Day 265: Journey (Again)

You may or may not remember my lengthy post about my 20 minute preview of the game Journey from last year. It was full of flowery words and lots of praise about why Journey was my number one most anticipated game for this year. Well the full game finally came out almost three weeks ago and I just played it today. The reason it took me so long was because for games like this I prefer to wait to start until I know I can give it my undivided attention for at least a couple of hours. With Journey I wanted to have the house to myself long enough to play it through in its entirety (which ended up being about 2 hours).

Now onto the game.

I've started this "review" three times now and deleted several hundred words worth. It's hard to write about the mechanics of the game without in some way taking away from the things that I found amazing about it. The gameplay is simple and well developed, but at its heart this game is about creating an emotional journey for the player as you lead your character on a literal one. The sense of isolation, even when paired with another player, is immense. I've said it many times, but it really reminds me of Shadow of the Colossus which is one of my favorite games of all time.

Of course in the game you're not alone. A major part of the emotional journey is sharing it with the random companion you are paired with. It's strange how connected you can feel to a perfect stranger when you can't talk to them and don't even know their name. It makes communication more difficult in some ways, but in the end you feel an attachment to this person because you're in this adventure together with literally no one else to help you see it through. While the game does make you feel isolated, you don't ever feel alone, and that is incredibly comforting, especially in the end.

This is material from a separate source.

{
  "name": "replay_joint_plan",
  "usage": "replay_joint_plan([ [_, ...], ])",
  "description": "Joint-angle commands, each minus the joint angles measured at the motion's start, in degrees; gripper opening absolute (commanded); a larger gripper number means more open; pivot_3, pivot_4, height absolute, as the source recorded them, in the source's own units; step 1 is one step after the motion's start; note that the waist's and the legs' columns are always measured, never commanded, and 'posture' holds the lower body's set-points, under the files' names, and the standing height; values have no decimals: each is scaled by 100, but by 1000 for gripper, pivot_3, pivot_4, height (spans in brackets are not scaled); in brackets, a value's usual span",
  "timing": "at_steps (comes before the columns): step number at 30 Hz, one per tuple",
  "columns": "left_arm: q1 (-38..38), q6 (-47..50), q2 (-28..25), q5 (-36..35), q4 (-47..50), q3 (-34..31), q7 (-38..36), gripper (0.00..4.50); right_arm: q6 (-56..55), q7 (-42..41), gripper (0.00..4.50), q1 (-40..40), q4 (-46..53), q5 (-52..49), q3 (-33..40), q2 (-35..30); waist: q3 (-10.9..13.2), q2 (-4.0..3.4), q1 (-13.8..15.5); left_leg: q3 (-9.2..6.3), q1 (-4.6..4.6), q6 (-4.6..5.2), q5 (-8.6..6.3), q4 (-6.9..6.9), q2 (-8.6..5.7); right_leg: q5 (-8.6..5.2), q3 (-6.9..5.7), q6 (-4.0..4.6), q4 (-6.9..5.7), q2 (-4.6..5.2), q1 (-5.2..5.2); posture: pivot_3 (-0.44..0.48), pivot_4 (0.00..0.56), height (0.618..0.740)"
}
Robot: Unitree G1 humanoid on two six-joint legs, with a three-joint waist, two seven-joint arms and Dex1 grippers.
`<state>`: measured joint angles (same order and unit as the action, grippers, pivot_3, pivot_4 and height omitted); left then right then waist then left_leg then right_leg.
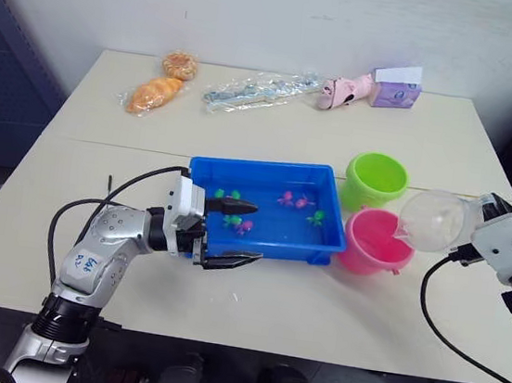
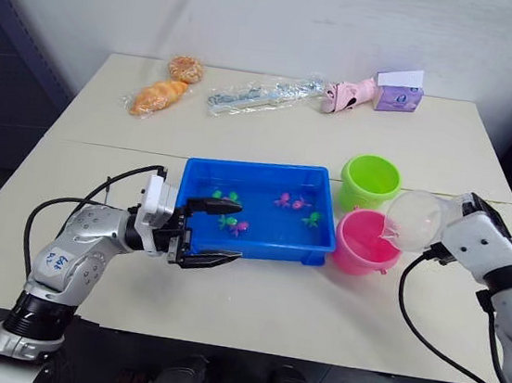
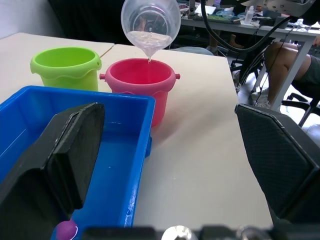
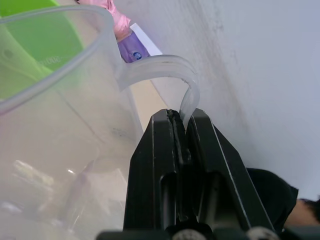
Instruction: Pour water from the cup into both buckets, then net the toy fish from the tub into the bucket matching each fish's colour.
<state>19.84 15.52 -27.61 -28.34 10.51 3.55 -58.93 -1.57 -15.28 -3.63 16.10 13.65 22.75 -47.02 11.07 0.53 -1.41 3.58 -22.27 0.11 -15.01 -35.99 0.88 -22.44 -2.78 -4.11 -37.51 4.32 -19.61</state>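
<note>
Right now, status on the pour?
Right hand shut on cup handle, tipped, water streaming into pink bucket. Left hand open by tub. Nothing blocking.

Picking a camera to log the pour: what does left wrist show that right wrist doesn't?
Left wrist alone: a thin water stream falling into the round pink plastic bucket, plus the blue rectangular plastic tub. Right wrist alone: the right gripper shut on the cup's handle. Both: the wide clear plastic cup and the lime green plastic bucket.
</note>
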Motion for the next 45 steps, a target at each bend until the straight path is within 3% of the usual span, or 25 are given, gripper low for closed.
replay_joint_plan([
  [1, 29, -98, 12, 9, 122, -1, -6, 4500, -357, 171, 15, 87, 21, 247, 122, -61, 0, 1, 3, -1, 0, 0, 0, 0, 0, 0, -1, 0, 0, 0, 0, 0, 150, 740],
  [17, 97, -173, 84, 73, 37, 8, 3, 4500, -1318, 610, 15, 135, -520, 916, 149, -60, 1, 1, -1, 0, 0, 0, 2, -3, 0, 0, -1, 0, -1, 0, 2, 0, 150, 740],
  [28, 118, -283, 114, 110, -48, -18, 6, 4500, -1539, 712, 15, 242, -811, 794, 225, 9, 1, 1, -3, 0, 0, 0, 5, -6, 0, 0, -1, 0, -2, 0, 2, 0, 150, 740],
  [38, 116, -285, 75, 118, -89, -83, 27, 4500, -662, 237, 15, 329, -626, -1373, 709, 901, 1, 1, -2, -2, 0, 3, 5, -7, 0, 1, -2, -1, -5, 1, 5, 0, 150, 740],
  [45, 196, -309, 90, 114, -180, -188, 112, 4500, 1478, 88, 15, 745, -114, -3235, 1130, 1176, 0, 1, -19, -3, 2, 5, 4, -7, 2, 1, -1, -1, -9, 1, 5, 0, 150, 740],
])
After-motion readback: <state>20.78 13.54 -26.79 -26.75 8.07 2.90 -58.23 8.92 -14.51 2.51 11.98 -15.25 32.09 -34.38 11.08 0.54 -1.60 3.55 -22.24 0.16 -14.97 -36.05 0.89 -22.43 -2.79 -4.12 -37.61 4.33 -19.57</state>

When I finally completed the last long struggle with my companion it was sad and exciting and sort of unbelievable all at once. I don't want to get into plot details, but there was a real sense of "if you can't make it, I'm not going to make it" about the whole thing. That's not a gameplay feature, you can absolutely make it on your own, but by the end you don't want to.

I feel like I want to say so many things about my one brief play-through, but my words seem inadequate to capture the feeling of the game. It's really something you have to experience to understand. I realize this is not a game for everyone, but the people that get it will love it.

The levels, characters and mechanics are simplistic, but beautiful; the music is beyond amazing. These things make the game worth playing but it's the emotion thatgamecompany was able to tap into that make it more than memorable. I don't know how many times I'll revist Journey but I do know I'll never forget my first.